#### REQUIREMENT:
Find out how many lines of the material contain the string "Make" and give only that figure.

#### ENTRIES SHOWN:
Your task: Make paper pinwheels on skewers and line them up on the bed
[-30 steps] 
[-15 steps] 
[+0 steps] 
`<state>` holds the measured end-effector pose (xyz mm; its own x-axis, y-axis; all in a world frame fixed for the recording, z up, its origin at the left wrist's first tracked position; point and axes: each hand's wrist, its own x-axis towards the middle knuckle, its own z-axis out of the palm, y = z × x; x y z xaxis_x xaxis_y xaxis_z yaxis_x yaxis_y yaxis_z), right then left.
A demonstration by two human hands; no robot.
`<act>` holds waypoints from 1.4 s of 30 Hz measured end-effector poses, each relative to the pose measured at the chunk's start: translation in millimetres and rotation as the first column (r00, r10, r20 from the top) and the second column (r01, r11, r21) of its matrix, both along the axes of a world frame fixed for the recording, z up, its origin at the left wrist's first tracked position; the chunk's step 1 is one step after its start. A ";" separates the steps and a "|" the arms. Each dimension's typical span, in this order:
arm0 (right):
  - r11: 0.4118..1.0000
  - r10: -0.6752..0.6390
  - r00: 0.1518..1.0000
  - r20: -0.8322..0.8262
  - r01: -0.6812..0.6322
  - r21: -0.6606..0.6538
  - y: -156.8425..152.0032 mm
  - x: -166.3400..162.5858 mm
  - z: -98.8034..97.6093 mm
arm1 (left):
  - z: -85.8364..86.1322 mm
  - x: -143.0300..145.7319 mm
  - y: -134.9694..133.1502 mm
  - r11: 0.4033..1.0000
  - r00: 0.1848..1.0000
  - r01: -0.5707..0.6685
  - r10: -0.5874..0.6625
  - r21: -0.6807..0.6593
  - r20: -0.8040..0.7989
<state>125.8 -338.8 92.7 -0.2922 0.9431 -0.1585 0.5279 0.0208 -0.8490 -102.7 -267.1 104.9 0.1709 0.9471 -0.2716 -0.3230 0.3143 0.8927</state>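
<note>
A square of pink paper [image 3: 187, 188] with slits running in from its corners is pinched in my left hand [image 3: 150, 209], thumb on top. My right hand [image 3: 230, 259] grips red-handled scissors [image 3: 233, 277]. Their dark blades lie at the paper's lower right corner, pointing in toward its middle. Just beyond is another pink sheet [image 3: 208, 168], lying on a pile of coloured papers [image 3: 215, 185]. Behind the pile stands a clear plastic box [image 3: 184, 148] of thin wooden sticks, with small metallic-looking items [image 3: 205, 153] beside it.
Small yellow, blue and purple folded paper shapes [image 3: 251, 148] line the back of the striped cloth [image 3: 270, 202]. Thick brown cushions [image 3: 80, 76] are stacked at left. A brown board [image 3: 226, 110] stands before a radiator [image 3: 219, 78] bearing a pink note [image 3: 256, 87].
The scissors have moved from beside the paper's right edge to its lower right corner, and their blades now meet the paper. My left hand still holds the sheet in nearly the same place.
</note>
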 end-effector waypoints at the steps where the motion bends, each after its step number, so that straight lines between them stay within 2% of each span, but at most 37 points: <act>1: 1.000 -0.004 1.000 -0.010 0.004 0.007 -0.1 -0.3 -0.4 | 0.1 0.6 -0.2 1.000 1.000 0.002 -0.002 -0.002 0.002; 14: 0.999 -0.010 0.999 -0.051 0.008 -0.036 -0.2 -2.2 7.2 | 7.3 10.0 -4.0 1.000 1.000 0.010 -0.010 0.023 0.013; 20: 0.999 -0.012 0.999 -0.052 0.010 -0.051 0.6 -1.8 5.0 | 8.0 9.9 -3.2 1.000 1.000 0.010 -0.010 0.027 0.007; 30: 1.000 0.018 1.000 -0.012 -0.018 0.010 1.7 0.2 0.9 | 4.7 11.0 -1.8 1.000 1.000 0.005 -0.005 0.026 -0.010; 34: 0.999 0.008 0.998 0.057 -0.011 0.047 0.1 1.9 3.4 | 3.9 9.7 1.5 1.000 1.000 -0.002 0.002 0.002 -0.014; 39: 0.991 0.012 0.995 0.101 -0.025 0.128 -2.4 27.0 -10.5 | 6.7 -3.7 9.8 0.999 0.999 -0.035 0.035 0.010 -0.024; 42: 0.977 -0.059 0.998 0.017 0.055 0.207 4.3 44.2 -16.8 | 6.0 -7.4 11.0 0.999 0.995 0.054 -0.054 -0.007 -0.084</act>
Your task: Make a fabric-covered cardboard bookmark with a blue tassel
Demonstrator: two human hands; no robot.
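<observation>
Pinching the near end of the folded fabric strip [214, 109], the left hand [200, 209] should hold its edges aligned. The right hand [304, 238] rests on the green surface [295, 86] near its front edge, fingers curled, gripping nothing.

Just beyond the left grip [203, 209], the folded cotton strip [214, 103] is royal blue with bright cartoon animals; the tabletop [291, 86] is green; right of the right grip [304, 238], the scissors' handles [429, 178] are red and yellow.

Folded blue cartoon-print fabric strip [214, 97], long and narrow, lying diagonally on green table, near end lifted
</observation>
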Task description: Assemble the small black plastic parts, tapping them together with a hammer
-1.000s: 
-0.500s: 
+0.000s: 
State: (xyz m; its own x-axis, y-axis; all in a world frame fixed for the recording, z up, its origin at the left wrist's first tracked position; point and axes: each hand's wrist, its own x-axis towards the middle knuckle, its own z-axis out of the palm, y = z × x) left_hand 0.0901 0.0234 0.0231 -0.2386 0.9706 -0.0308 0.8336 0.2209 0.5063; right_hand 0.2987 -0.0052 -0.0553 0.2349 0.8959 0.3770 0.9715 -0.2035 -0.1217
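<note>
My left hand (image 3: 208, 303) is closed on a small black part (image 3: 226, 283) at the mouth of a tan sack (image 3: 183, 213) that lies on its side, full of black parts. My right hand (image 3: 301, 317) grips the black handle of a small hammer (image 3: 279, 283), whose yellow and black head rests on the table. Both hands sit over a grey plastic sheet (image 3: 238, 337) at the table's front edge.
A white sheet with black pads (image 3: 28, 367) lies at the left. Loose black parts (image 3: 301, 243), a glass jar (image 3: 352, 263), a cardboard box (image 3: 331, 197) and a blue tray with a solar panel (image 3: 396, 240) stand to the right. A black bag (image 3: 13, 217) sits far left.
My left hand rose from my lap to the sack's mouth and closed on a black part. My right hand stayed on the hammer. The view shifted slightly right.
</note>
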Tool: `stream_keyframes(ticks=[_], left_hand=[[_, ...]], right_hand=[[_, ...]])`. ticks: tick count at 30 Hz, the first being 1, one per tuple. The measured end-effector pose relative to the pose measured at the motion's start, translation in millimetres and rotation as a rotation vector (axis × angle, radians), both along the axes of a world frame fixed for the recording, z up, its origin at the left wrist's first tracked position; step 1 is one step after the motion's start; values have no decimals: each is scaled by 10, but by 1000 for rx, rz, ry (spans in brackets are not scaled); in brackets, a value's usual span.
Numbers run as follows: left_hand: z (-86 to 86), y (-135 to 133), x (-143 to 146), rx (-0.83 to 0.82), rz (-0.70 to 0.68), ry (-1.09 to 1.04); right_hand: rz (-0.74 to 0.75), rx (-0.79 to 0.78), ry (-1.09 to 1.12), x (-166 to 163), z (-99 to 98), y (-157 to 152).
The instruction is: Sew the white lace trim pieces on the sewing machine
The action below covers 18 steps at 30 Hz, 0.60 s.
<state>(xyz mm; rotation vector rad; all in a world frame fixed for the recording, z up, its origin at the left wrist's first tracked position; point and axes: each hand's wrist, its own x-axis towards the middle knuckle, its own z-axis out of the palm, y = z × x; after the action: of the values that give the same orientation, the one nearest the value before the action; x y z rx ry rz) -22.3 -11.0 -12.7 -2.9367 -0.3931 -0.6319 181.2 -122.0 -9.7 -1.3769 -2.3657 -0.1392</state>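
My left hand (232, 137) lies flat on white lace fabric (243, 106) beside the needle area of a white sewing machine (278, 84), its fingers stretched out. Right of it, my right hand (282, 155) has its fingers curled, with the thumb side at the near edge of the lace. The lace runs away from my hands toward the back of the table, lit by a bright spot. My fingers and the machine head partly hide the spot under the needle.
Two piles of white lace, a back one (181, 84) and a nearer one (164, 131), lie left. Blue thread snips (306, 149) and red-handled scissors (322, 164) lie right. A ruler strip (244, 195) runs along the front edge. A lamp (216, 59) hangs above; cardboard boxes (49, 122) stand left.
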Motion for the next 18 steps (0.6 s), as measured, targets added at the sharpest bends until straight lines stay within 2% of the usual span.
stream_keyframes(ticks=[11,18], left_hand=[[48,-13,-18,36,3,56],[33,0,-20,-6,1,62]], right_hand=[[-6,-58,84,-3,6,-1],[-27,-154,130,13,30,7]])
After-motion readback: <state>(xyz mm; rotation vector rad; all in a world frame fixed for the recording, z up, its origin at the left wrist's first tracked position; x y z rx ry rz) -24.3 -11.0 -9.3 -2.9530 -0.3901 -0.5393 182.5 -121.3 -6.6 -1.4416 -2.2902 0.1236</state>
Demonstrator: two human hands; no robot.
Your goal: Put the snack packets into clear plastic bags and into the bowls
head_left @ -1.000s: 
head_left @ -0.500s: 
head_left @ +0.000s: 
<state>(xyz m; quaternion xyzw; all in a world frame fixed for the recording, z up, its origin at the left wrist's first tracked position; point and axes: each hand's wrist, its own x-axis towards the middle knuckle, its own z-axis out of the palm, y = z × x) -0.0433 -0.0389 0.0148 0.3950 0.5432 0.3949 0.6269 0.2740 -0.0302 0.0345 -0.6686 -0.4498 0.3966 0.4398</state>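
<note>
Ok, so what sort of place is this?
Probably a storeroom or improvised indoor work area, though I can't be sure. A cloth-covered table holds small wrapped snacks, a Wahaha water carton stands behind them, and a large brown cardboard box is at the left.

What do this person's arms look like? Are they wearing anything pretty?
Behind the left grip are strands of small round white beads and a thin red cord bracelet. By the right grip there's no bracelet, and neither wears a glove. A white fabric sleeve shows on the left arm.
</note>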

#### ANSWER TO THIS PROBLEM:
2